"""

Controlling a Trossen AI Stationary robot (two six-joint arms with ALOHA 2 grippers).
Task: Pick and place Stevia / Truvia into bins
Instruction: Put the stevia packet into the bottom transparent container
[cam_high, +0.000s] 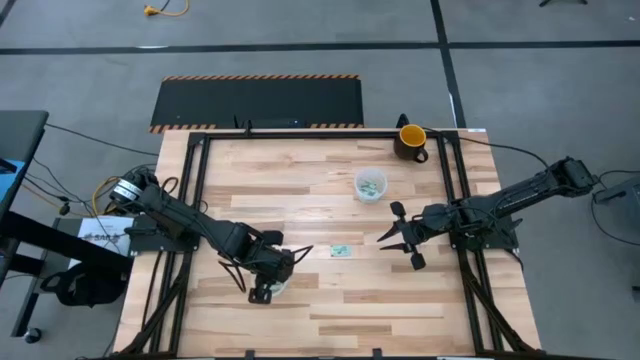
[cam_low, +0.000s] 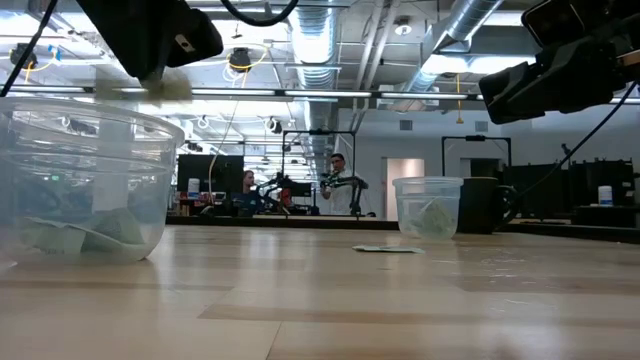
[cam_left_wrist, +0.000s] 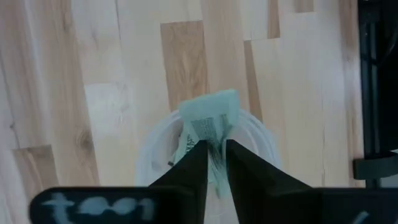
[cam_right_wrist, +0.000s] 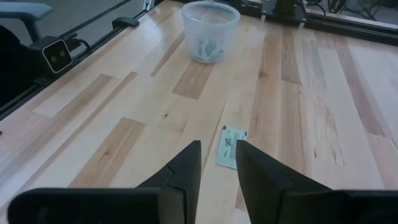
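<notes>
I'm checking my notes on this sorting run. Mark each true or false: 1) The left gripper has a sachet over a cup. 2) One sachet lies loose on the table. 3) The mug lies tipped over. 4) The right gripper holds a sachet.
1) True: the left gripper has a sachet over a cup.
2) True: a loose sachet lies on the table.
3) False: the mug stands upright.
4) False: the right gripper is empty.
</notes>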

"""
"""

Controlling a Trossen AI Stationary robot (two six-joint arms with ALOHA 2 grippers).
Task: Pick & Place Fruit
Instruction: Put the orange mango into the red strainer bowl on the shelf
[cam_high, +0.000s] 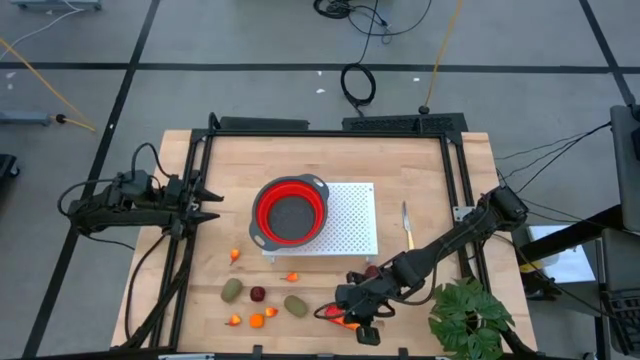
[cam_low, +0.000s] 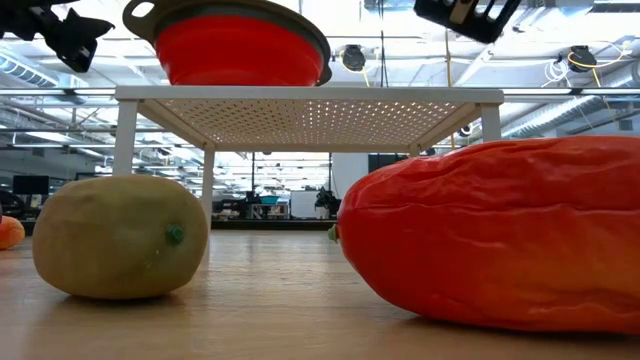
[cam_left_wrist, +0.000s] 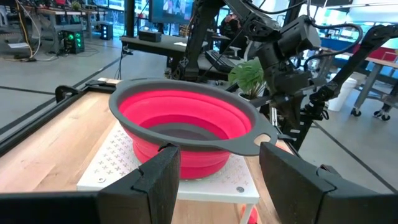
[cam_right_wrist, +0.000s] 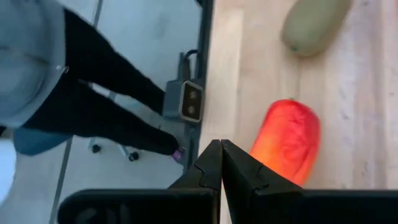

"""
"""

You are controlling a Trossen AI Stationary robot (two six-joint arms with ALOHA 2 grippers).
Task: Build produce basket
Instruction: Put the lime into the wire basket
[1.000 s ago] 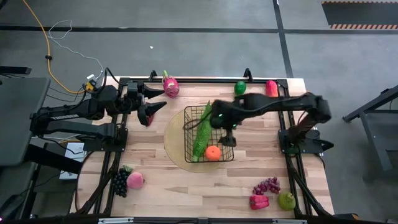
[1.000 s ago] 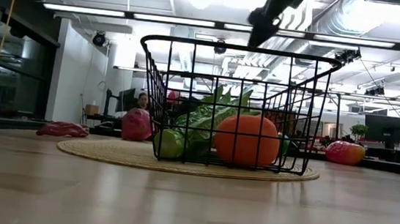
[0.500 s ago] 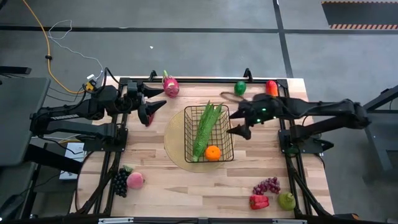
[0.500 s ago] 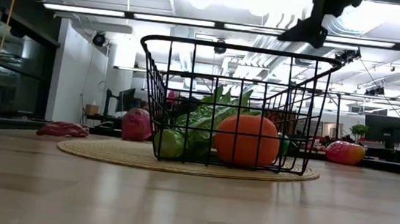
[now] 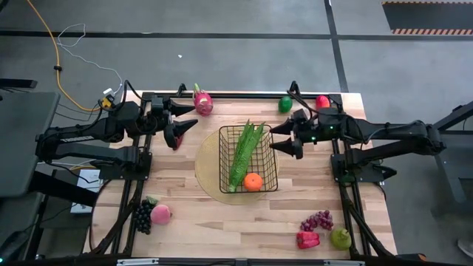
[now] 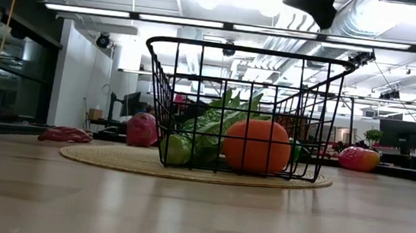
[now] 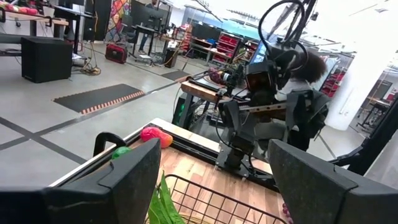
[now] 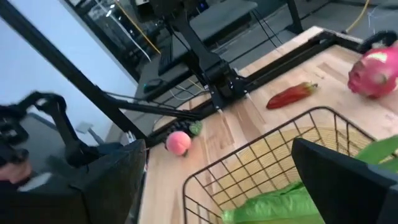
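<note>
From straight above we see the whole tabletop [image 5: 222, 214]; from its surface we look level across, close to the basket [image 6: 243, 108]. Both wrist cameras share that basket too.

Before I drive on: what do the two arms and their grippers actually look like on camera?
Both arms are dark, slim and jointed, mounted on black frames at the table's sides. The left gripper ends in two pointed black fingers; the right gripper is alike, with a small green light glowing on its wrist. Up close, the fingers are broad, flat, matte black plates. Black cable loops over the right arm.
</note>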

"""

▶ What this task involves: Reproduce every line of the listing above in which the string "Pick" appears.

▶ Task output:
Task: Pick and place Stevia / Truvia into bins
Task: Pick & Place Fruit

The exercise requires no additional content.